Sipilä et al. (2013) also used the rates of Hugo et al. (2009) and incorporated the surface chemistry explicitly into their calculation, so it makes a good comparison with our work. We adopted their initial abundances to calculate the chemical evolution in the model with n(H₂) = 10⁵ cm⁻³ and T_gas = 10 K, which are similar to the conditions of the outermost shell in their model core. We also used their cosmic ray ionization rate (ζ = 1.3 × 10⁻¹⁷ s⁻¹), but our constant oprs and meta-to-ortho ratios at 10 K are adopted for the calculation.
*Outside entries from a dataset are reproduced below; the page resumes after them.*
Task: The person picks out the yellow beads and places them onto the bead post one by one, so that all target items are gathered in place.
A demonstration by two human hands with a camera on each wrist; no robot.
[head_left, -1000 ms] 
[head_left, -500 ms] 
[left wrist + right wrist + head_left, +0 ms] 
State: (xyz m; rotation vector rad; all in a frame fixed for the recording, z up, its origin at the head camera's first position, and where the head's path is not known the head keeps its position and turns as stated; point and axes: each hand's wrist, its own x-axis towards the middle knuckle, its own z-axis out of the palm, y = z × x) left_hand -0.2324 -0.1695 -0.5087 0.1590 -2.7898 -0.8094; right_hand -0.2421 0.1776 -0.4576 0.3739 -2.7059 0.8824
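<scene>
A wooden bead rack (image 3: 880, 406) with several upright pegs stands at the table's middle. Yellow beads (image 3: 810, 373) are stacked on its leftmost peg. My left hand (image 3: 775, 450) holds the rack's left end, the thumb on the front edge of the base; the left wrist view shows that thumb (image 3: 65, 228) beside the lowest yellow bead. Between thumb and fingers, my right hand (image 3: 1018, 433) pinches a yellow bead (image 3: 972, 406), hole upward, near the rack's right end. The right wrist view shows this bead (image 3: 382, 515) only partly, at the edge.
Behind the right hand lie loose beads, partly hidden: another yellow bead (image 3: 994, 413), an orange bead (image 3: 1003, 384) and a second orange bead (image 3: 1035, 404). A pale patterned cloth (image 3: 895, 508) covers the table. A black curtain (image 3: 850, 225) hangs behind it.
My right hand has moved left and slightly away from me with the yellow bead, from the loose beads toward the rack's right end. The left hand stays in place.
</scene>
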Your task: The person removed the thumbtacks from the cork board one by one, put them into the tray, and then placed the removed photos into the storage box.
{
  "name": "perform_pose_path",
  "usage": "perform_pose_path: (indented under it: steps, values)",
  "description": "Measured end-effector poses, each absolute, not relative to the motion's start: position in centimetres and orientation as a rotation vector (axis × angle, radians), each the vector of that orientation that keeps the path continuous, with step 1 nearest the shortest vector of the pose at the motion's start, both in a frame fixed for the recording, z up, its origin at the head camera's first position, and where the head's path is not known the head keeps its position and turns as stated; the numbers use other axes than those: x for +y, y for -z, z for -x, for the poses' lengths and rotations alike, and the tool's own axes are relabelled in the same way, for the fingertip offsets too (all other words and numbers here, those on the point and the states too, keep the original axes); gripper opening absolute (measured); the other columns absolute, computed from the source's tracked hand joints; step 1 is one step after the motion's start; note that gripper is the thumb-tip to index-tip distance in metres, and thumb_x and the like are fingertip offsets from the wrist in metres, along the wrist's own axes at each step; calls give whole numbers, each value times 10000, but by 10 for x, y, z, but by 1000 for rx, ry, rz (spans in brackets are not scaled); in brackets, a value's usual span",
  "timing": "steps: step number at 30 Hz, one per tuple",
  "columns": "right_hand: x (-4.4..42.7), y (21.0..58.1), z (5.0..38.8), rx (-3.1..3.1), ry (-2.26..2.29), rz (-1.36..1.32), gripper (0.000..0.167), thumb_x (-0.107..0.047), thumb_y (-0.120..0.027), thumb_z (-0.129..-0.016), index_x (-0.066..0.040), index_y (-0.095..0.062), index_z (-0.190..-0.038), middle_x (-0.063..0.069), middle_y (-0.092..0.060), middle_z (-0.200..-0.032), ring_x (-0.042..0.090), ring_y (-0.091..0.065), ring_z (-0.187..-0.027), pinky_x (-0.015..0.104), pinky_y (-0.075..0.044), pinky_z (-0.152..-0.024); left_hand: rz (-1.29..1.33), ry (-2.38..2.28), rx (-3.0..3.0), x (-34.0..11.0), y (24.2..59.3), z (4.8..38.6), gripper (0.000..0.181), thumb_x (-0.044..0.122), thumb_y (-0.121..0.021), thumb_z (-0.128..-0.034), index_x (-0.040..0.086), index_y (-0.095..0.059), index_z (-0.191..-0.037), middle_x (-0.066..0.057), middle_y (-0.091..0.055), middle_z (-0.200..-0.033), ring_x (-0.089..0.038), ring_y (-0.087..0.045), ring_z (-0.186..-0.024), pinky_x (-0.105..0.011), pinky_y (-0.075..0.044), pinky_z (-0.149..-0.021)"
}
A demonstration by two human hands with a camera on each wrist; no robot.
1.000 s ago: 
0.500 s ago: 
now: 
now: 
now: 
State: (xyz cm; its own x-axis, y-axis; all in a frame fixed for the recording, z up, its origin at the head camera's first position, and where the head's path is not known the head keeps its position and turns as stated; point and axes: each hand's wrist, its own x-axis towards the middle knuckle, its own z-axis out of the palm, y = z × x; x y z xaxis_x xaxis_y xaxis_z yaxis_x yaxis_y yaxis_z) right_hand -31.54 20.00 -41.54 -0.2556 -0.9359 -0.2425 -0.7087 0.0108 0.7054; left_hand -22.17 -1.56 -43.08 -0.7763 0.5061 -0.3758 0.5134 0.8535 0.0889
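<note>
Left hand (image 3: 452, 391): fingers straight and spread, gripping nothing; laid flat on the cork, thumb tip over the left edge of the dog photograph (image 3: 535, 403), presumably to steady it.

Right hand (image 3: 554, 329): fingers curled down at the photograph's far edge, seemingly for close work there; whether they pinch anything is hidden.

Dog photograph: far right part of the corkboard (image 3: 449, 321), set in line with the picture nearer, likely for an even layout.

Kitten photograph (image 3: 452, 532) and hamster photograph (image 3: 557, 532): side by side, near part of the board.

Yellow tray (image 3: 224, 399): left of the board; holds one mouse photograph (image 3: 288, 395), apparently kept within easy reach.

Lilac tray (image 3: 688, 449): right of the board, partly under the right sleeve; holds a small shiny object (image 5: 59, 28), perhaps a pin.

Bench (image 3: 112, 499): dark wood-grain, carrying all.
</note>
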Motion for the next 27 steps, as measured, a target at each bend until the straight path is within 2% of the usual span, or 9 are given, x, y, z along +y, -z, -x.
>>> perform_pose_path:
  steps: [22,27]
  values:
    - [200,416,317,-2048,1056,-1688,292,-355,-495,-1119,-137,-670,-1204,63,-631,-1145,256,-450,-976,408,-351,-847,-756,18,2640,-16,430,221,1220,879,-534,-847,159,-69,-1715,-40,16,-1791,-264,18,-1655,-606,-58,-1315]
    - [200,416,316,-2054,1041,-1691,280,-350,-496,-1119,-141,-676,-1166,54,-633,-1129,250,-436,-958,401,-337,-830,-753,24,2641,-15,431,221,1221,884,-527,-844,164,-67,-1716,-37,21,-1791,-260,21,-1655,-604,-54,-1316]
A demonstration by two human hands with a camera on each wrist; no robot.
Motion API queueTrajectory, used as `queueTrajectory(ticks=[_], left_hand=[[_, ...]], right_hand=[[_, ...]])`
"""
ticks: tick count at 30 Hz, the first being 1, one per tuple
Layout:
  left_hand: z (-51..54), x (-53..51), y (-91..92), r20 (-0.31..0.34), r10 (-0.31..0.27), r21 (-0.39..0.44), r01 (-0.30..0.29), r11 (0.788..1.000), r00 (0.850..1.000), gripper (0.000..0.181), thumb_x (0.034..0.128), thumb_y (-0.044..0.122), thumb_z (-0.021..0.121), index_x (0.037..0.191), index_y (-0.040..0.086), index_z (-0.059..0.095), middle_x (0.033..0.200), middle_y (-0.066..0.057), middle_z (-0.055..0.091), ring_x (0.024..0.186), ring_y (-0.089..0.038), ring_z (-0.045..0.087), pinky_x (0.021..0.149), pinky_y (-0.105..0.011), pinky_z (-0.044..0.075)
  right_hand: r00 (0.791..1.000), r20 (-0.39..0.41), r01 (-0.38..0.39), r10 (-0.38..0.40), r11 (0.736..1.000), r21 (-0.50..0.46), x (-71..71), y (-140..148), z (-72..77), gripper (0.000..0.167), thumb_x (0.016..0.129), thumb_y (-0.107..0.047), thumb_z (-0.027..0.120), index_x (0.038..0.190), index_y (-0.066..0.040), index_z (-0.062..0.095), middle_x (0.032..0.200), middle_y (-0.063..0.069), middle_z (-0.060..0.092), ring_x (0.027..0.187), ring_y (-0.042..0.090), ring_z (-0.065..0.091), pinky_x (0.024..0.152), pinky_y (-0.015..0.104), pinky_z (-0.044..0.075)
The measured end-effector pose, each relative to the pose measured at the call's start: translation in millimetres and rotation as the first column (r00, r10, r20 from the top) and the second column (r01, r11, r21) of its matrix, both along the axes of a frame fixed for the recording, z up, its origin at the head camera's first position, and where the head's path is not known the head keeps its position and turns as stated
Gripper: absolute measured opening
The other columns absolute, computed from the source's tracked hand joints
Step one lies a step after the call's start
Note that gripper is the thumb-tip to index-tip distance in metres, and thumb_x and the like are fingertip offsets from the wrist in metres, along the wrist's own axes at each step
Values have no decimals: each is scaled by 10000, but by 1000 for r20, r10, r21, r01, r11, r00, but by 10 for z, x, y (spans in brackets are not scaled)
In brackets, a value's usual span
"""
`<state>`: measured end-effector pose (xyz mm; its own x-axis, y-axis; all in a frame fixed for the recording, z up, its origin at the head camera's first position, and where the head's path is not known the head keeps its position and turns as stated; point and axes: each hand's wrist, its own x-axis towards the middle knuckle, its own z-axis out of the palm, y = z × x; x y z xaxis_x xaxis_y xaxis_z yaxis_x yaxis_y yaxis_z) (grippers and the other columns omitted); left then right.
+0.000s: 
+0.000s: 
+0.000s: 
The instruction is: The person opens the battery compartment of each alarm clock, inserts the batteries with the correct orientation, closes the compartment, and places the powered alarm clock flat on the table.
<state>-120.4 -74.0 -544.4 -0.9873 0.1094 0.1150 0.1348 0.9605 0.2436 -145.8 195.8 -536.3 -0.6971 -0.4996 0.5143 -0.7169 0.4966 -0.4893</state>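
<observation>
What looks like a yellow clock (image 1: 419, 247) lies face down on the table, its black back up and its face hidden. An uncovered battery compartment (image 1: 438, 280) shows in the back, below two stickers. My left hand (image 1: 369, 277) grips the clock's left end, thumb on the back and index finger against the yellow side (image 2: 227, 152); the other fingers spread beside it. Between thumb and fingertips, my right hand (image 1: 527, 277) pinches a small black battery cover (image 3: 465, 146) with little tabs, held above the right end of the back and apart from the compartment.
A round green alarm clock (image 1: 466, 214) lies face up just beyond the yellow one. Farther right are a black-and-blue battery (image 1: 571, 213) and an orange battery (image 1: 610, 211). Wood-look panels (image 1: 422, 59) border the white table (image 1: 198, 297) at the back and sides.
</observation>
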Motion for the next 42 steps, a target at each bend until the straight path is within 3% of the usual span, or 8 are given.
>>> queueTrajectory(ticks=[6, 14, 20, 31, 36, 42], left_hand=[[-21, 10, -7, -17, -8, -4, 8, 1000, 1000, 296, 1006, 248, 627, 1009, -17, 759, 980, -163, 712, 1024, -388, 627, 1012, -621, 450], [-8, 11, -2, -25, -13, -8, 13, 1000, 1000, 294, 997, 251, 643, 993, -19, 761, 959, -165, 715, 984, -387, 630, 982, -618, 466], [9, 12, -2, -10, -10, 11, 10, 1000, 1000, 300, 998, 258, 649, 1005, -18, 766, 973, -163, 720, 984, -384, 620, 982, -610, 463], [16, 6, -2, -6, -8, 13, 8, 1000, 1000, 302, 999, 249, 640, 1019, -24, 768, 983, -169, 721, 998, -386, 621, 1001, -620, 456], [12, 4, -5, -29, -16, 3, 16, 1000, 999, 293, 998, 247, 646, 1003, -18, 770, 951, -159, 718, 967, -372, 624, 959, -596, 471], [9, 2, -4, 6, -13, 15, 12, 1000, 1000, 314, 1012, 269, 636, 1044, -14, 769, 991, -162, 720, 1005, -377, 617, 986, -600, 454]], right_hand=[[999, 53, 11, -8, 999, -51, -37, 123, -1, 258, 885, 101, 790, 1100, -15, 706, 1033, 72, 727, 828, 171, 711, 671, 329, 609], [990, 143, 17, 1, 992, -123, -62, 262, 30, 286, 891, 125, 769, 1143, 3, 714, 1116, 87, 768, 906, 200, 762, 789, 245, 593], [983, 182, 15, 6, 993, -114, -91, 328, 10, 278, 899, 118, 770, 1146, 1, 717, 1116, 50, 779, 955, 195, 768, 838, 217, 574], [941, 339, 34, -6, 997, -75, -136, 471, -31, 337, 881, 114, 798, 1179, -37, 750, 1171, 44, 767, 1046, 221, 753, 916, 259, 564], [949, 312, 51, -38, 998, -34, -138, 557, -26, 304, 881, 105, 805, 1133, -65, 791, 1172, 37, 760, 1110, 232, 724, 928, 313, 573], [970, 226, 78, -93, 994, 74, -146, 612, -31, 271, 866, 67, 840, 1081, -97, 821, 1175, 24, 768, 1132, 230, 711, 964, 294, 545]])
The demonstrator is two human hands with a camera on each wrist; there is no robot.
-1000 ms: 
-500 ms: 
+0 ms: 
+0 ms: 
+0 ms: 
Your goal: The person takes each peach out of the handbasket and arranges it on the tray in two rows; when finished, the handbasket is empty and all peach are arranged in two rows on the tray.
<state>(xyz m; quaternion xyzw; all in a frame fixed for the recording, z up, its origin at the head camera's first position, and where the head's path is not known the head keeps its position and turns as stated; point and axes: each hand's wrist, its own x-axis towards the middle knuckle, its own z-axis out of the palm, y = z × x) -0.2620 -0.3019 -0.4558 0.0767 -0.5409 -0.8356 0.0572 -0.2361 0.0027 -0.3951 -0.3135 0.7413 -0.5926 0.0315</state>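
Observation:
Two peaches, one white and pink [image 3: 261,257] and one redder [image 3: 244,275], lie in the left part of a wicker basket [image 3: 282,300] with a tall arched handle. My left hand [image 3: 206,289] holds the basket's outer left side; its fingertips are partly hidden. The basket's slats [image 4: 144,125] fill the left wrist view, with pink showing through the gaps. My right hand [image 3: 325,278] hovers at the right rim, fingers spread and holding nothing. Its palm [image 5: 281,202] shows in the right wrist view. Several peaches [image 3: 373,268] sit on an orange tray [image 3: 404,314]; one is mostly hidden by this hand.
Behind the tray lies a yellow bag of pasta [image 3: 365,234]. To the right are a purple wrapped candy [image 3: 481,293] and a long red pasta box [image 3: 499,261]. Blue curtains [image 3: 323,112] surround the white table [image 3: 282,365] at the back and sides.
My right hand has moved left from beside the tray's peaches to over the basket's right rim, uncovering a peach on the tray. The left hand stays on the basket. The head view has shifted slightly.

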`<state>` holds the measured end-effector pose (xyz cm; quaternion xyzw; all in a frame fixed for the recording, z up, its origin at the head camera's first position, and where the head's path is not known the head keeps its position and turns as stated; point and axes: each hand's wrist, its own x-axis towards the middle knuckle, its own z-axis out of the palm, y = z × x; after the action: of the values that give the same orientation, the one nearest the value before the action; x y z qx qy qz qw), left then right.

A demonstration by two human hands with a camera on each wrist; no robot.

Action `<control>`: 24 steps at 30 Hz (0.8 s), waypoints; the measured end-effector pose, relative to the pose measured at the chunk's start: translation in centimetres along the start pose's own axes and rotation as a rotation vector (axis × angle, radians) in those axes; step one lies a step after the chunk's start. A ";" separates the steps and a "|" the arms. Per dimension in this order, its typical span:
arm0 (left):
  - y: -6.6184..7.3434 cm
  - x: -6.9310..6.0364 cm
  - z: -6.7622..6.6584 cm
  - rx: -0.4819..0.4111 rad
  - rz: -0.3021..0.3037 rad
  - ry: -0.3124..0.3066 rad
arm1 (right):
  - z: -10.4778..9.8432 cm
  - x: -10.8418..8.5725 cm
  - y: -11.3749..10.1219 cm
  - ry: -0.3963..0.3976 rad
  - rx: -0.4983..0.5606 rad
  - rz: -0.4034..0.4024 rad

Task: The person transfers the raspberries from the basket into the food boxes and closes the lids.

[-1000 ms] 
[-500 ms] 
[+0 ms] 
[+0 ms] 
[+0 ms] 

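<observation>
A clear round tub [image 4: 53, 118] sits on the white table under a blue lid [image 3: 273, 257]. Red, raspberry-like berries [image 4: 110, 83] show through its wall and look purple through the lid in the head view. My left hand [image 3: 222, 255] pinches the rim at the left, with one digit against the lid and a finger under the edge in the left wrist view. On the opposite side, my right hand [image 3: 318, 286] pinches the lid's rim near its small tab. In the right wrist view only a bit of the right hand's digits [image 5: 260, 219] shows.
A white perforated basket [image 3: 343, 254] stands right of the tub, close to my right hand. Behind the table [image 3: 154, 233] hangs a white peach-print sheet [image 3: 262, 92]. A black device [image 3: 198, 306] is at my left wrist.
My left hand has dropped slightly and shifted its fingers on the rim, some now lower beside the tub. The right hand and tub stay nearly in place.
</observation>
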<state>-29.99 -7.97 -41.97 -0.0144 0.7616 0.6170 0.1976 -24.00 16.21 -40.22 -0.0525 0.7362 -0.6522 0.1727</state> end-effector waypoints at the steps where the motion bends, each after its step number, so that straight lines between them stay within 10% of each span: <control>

In the calculation of Sipilä et al. (2013), the oprs vary with time; however, except for H₂, the variation in opr is within an order of magnitude. This does not produce a notable change in the resulting abundances of ${\rm H_3^+}$ and its deuterated ions as well as the H₂O/HDO ices. Figure 3 can be compared with Figure 4 (right panel) of Sipilä et al. (2013) directly. The overall trends are very similar although the abundances reach the steady state after ∼10⁶ yr because only water ice formation is included in our calculation. The biggest difference between this test and our fiducial model is the D/H ratio of water; in this test, it reaches 0.13, about three times higher than the D/H ratio in the fiducial model. This is because all oxygen in Sipilä et al. (2013) is initially atomic and available to eventually be incorporated into HDO and H₂O on grain surfaces.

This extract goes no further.